What is being asked → Exact reproduction required: the lines below from the line with "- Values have" to the line with "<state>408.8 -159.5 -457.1", both ends included, and no others.

===== Provided information

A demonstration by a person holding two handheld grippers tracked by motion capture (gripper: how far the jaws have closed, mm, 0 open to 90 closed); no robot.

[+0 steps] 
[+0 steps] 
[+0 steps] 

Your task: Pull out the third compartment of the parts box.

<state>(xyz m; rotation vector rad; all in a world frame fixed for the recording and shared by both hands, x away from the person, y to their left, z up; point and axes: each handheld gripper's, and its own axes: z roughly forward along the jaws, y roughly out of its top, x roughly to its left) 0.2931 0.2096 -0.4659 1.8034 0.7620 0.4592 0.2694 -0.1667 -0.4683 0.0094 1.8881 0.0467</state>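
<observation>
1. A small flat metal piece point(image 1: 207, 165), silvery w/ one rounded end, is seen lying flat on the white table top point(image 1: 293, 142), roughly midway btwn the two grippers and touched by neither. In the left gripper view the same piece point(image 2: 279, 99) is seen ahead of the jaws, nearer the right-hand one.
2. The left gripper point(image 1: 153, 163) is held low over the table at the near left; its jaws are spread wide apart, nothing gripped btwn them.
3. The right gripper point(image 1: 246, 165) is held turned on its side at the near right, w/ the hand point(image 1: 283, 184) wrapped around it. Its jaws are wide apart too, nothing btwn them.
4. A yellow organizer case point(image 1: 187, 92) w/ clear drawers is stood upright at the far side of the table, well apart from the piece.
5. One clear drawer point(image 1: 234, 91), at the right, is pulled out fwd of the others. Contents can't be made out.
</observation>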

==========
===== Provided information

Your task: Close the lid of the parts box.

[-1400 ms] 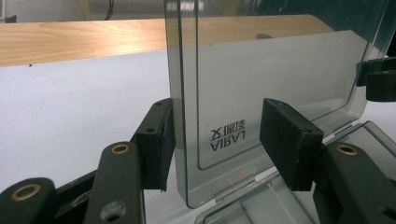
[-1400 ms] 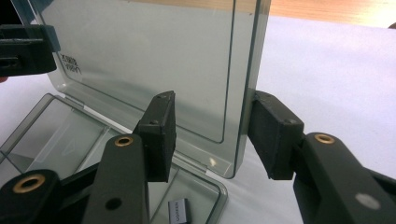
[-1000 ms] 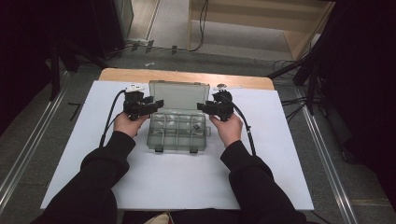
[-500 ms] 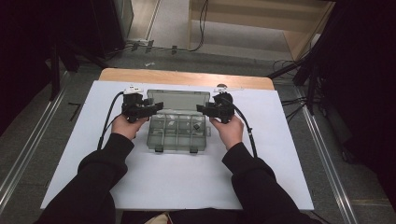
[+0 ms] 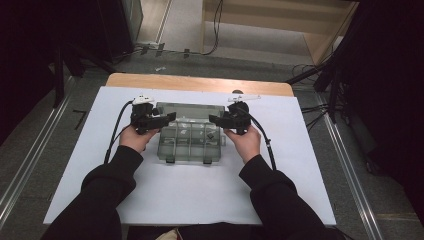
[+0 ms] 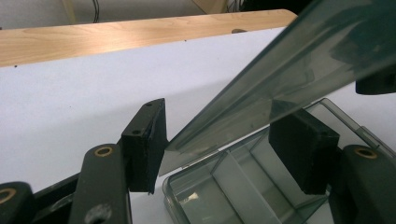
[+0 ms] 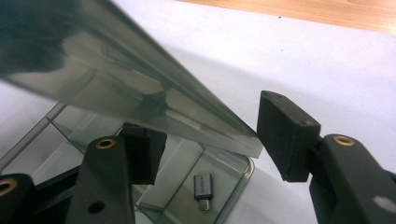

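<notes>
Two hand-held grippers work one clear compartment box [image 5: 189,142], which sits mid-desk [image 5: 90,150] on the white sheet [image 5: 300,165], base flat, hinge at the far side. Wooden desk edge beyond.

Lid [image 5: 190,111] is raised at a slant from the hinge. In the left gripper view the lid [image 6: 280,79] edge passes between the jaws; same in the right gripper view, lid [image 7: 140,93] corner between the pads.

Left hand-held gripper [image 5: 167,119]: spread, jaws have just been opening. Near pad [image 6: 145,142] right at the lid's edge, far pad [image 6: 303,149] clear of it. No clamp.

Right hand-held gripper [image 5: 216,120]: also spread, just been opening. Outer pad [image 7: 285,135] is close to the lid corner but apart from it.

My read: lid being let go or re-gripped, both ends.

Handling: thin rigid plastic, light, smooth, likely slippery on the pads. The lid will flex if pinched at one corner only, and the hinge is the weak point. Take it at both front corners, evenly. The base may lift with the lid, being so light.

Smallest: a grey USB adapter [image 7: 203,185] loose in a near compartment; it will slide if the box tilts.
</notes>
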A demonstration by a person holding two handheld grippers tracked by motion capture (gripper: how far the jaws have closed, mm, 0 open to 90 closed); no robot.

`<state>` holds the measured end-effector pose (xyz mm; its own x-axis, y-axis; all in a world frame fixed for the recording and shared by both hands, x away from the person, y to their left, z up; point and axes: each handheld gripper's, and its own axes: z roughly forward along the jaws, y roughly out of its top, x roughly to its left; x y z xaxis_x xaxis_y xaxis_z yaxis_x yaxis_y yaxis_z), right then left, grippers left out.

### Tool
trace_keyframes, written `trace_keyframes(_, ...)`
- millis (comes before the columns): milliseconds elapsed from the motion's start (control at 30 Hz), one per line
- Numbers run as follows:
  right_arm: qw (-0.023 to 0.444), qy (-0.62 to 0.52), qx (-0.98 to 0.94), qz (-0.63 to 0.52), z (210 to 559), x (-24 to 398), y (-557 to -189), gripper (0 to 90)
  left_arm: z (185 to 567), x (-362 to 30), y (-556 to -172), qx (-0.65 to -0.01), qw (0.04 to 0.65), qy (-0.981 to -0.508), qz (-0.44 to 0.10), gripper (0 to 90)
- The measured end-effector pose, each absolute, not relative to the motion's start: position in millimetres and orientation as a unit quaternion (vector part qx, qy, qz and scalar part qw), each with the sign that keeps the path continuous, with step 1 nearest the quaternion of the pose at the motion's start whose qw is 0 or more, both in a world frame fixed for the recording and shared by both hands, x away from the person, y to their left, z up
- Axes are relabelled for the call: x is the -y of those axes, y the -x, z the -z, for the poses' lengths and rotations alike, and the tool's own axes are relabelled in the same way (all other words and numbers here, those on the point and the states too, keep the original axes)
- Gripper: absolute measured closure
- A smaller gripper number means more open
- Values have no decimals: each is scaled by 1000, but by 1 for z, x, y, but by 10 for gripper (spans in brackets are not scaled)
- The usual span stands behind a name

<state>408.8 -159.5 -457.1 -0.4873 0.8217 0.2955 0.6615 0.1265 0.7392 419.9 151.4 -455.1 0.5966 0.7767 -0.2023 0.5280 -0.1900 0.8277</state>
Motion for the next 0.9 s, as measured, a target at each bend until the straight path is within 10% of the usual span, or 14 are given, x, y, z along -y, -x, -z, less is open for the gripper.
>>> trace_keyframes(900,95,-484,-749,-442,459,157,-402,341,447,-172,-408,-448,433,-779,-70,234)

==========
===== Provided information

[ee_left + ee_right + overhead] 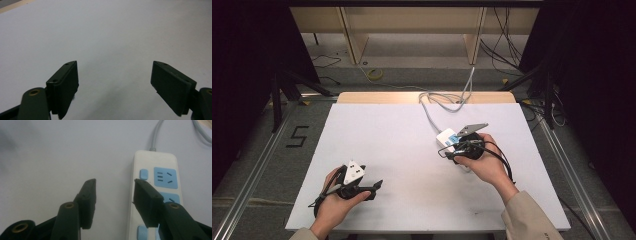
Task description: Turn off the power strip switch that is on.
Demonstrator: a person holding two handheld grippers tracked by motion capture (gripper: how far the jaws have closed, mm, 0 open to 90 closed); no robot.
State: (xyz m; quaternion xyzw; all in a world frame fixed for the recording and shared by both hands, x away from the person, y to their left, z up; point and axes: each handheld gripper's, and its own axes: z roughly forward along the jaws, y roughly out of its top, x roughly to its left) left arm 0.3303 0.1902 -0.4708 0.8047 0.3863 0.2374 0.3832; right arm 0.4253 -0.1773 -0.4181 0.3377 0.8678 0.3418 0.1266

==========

Your solution →
- Values have no decimals: each is scaled by 1000, but by 1 for z, x, y, but by 10 for gripper (spans in brackets are not scaled)
- The usual span stands behind a name

<state>408.8 -159.5 -457.1 -0.4873 0.8217 0.2955 0.6615 0.1265 0.7392 419.9 151.4 -455.1 0.5966 0.7767 -0.2023 0.5280 -0.1900 0.8277</state>

A complete answer has now been given.